Without including any pictures, write out the data below exactly.

● Stored data:
━━━━━━

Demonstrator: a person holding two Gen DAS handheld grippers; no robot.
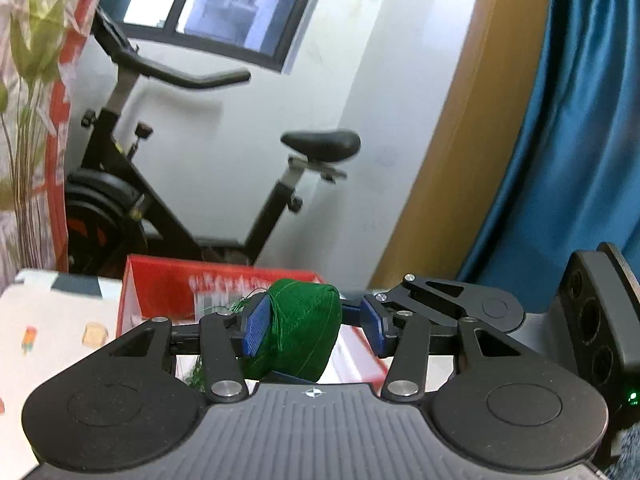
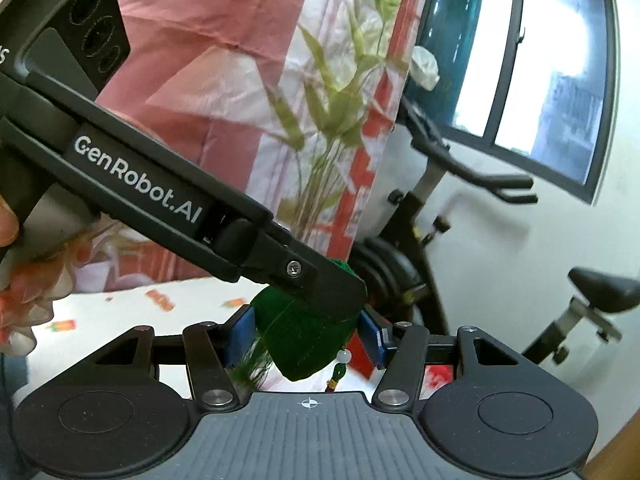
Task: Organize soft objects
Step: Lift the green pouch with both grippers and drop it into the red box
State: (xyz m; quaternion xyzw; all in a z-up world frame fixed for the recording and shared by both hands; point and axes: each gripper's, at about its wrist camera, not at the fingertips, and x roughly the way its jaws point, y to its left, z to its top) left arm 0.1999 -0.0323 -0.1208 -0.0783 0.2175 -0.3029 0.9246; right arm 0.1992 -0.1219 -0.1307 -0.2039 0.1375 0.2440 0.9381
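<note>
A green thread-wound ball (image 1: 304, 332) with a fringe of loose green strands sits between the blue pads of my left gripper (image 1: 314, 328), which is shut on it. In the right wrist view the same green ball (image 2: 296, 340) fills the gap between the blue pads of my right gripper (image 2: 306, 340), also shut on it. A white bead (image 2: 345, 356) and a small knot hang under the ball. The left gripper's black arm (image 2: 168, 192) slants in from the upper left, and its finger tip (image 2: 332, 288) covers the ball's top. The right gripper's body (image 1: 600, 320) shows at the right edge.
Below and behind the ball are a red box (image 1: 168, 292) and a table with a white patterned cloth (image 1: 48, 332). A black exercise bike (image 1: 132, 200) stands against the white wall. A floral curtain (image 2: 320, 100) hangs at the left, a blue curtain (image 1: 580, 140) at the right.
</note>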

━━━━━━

● Solution to this exercise:
Demonstrator: a person holding two Gen DAS handheld grippers; no robot.
Task: Organize soft objects
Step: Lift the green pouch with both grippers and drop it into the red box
State: (xyz m; quaternion xyzw; all in a z-up world frame fixed for the recording and shared by both hands; point and axes: each gripper's, at about its wrist camera, not at the fingertips, and x roughly the way its jaws point, y to its left, z to its top) left arm 0.1999 -0.0323 -0.1208 -0.0783 0.2175 -0.3029 0.9246; right arm 0.1992 -0.1219 -0.1307 -0.2039 0.1375 0.2440 0.9381
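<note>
A green thread-wound ball (image 1: 304, 332) with a fringe of loose green strands sits between the blue pads of my left gripper (image 1: 314, 328), which is shut on it. In the right wrist view the same green ball (image 2: 296, 340) fills the gap between the blue pads of my right gripper (image 2: 306, 340), also shut on it. A white bead (image 2: 345, 356) and a small knot hang under the ball. The left gripper's black arm (image 2: 168, 192) slants in from the upper left, and its finger tip (image 2: 332, 288) covers the ball's top. The right gripper's body (image 1: 600, 320) shows at the right edge.
Below and behind the ball are a red box (image 1: 168, 292) and a table with a white patterned cloth (image 1: 48, 332). A black exercise bike (image 1: 132, 200) stands against the white wall. A floral curtain (image 2: 320, 100) hangs at the left, a blue curtain (image 1: 580, 140) at the right.
</note>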

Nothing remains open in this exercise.